Caitlin collapsed against Dan’s car, resting for a moment against the shiny hood. She glanced through the windshield and smiled at the pair of miniature boxing gloves which dangled from the rear-view mirror. She thought about Geordie, and how much he liked those gloves. Whenever Uncle Dan came to visit, Geordie loved to climb into the front seat of Dan’s car. The gloves were just the right size for Bandit’s paws. Using Bandit as his surrogate, Geordie would ping the gloves so that they twirled, feinting against the air.
Dan had not even asked about Geordie, Caitlin thought.

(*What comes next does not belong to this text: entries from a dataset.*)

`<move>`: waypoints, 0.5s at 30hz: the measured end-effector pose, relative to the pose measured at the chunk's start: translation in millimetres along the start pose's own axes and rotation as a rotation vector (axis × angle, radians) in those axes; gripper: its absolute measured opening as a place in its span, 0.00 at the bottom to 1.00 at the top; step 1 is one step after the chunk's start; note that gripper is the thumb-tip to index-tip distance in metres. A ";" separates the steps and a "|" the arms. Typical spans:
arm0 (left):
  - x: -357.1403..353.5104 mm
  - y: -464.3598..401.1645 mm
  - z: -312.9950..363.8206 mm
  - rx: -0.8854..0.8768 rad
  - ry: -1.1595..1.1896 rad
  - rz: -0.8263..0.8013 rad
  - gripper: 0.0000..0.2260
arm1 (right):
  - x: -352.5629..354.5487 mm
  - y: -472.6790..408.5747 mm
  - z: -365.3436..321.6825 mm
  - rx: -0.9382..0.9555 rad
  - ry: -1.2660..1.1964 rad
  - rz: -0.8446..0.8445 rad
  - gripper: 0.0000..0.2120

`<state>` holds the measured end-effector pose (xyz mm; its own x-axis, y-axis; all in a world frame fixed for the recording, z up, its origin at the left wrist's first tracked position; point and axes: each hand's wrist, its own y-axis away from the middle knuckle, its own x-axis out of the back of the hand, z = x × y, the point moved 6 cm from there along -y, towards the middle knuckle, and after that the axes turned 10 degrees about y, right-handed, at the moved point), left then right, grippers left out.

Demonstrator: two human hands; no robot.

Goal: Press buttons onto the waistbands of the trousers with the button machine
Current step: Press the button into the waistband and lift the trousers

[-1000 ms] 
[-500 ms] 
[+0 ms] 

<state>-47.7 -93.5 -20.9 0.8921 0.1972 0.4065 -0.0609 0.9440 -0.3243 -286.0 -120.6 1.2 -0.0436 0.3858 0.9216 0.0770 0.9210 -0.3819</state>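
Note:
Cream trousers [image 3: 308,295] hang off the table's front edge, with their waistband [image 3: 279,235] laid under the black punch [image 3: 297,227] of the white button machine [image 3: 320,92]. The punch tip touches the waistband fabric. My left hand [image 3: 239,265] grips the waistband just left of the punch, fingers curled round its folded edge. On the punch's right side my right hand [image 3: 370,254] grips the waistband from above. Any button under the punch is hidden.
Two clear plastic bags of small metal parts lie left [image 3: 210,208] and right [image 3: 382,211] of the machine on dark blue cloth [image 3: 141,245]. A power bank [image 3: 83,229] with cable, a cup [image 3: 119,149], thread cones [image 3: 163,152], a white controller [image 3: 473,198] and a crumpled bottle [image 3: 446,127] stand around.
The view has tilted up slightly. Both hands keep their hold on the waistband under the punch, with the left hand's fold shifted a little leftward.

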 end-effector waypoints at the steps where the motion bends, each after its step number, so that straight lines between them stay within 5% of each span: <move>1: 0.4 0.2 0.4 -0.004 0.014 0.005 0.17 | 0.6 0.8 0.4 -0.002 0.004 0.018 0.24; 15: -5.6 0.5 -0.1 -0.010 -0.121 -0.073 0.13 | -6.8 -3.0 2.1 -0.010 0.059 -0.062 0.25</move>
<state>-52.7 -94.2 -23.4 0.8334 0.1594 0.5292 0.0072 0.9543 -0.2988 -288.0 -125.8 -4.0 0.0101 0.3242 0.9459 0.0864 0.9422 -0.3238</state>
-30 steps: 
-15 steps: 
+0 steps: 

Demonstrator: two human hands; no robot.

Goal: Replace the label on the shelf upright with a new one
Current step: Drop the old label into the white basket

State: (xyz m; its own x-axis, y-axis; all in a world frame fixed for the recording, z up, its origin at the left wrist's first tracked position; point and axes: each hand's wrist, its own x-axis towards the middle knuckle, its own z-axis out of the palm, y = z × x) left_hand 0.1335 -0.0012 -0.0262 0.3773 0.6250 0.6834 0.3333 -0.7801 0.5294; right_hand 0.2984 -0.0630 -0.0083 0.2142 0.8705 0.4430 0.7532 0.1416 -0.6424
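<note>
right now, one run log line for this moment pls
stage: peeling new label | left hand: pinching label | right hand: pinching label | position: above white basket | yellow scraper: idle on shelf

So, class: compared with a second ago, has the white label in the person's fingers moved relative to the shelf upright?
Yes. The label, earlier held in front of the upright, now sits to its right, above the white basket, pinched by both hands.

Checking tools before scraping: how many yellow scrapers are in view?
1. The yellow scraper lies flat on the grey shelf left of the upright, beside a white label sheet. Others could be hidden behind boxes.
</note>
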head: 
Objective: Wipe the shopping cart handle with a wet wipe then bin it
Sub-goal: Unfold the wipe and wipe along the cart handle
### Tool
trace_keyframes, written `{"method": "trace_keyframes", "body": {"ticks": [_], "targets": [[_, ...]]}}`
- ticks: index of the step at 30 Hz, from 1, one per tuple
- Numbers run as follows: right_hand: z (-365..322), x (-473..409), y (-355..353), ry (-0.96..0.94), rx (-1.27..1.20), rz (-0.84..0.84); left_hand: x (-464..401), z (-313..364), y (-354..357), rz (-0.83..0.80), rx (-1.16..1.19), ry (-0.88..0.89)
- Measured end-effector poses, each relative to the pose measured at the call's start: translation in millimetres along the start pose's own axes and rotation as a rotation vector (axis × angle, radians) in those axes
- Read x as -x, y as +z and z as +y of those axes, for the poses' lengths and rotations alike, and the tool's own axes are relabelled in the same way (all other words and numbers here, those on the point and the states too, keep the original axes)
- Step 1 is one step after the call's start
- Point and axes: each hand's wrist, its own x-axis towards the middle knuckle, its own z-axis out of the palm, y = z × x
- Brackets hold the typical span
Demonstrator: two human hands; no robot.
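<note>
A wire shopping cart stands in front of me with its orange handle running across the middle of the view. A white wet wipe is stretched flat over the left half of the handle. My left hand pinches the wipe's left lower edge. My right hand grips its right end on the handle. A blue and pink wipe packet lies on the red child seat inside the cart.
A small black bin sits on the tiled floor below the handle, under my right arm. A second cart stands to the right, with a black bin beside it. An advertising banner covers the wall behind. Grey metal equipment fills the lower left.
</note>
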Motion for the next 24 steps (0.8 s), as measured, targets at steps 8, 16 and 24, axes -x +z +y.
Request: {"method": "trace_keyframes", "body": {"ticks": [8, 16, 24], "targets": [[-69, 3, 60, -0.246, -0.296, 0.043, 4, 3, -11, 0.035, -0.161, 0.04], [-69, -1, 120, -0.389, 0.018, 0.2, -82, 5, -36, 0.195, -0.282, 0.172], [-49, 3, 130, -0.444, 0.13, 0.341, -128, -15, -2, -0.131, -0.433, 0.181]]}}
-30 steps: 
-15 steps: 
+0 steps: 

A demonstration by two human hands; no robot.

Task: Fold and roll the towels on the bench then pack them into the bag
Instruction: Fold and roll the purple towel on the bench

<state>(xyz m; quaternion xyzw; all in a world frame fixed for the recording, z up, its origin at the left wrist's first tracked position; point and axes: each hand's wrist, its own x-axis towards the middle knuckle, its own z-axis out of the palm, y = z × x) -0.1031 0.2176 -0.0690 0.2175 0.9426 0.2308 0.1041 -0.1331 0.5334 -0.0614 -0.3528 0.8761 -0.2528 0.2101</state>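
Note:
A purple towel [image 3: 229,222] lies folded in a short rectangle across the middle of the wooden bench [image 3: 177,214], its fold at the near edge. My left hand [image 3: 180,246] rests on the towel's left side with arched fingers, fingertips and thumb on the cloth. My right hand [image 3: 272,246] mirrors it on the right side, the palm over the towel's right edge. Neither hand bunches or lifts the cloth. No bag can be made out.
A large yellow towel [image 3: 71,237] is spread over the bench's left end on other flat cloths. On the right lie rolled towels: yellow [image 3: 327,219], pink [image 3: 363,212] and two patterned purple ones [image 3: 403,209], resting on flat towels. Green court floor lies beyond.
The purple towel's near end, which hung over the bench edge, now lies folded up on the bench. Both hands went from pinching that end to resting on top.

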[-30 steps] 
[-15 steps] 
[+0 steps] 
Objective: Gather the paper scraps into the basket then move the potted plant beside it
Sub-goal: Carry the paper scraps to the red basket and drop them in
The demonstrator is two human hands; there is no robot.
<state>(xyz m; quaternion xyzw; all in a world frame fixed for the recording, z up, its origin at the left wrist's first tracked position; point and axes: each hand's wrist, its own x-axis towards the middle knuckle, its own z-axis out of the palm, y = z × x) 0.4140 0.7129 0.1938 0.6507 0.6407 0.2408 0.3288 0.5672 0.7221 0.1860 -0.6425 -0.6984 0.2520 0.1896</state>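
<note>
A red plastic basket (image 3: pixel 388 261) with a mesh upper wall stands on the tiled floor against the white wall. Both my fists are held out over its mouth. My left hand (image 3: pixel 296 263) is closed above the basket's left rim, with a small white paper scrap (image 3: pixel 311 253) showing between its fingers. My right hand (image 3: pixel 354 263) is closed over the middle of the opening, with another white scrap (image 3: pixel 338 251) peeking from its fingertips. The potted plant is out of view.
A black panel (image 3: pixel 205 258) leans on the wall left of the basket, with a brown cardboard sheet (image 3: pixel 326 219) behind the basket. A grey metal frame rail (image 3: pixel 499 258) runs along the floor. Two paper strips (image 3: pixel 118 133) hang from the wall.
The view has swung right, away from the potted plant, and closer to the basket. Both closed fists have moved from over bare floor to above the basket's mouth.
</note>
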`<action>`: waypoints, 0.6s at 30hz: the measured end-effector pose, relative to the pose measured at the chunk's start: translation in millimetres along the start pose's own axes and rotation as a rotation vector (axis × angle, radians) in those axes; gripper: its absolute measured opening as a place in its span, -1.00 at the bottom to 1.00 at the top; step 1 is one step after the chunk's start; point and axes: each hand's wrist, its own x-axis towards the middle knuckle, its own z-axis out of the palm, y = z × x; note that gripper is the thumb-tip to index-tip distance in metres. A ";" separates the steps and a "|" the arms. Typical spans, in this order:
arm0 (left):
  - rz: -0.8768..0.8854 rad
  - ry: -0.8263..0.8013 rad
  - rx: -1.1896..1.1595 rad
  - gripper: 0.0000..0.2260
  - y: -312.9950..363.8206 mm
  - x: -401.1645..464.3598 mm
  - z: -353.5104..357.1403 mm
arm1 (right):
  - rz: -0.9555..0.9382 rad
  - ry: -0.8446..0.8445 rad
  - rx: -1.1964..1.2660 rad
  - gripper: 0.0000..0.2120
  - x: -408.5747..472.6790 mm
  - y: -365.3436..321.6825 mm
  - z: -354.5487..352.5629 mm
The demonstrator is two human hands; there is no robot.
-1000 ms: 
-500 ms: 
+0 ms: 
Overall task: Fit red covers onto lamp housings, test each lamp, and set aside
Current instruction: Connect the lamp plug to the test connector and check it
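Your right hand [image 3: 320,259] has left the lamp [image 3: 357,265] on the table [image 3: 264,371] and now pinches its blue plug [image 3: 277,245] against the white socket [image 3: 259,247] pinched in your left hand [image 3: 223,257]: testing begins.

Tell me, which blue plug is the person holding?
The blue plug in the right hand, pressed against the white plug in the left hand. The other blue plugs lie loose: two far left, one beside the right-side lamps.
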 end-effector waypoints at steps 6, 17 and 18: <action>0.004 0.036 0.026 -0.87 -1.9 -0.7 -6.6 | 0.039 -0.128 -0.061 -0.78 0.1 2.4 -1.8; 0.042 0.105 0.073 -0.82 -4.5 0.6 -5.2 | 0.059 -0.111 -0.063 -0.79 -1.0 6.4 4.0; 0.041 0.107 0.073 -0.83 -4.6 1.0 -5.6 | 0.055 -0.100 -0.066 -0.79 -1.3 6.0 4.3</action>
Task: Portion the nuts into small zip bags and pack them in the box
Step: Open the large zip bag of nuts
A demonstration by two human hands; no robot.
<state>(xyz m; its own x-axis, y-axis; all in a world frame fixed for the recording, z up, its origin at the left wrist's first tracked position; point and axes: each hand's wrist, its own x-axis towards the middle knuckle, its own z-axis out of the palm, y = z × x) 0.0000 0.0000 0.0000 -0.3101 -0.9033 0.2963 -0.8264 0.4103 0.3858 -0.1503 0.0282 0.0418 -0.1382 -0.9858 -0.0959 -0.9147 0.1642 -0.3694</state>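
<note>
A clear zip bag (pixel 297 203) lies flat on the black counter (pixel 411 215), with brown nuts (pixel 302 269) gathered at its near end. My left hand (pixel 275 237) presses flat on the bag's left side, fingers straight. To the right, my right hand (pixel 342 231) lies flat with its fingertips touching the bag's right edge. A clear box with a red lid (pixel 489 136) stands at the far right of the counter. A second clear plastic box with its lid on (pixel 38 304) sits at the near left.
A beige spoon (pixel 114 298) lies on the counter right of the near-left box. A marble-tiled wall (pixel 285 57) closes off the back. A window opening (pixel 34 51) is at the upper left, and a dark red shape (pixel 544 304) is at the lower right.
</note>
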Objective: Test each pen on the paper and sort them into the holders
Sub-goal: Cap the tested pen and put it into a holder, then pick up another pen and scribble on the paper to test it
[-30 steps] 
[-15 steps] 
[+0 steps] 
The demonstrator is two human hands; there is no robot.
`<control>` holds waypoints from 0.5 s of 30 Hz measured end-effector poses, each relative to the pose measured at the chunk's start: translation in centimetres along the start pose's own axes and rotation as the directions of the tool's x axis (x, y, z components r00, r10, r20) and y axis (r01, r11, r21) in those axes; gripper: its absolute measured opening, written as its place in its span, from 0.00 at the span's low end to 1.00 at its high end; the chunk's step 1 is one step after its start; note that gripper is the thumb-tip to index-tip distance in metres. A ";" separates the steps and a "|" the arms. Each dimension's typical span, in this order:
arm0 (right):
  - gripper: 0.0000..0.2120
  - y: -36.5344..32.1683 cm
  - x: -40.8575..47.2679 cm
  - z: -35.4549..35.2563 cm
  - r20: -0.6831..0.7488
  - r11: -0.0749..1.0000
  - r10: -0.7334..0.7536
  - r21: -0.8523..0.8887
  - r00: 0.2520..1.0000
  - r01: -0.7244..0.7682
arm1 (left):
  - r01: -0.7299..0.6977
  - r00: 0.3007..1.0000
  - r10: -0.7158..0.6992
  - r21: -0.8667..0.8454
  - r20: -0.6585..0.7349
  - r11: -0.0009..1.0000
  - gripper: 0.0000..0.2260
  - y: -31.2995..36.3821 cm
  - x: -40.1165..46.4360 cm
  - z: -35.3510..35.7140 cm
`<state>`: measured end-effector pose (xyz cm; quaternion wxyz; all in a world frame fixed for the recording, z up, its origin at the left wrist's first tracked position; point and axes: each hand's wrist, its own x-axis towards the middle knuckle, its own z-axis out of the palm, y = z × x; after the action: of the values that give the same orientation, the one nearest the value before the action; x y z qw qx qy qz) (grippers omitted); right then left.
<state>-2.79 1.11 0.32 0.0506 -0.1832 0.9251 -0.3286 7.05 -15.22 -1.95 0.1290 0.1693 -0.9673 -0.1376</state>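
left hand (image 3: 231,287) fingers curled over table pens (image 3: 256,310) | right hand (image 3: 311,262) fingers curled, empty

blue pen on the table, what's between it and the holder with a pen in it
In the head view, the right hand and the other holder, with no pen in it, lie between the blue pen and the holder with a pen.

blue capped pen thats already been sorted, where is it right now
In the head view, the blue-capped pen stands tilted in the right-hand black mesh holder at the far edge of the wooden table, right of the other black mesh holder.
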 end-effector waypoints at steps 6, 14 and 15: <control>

He had not even mentioned Geordie to her. Maybe, like everyone else, he thought her status as a stepmother disqualified her from feeling love and fear. Let him think what he wants, she thought. Geordie knew. Geordie could have called anyone, and he called her. She looked in again at those miniature boxing gloves, wishing she could see him, eyes alight behind his glasses, using Bandit to set those gloves in motion.
Suddenly, she frowned. Past the gloves and the dashboard, past the steering wheel and the gear shift between the seats, she saw something that did not belong in Dan’s car. She squeezed her eyes shut and then opened them again. No, she thought. You are thinking so hard about Geordie that you are imagining things. The interior of the car was dark. It had to be a trick of the light. She looked again. Harder. Wedged between the passenger seat and the console, she saw a black button nose. A furry, masked face. One ear hanging down that needed sewing. Bandit.
SIXTEEN
Her heart hammering, Caitlin flattened her face and hands against the windshield. The inside of the car was dark and she could not be sure. She banged the palms of her hands against the glass as if she was trying to rouse the little dog from his inanimate status to that of an actual barking pup. She was no Gepetto, she thought. The button eyes did not register her alarm.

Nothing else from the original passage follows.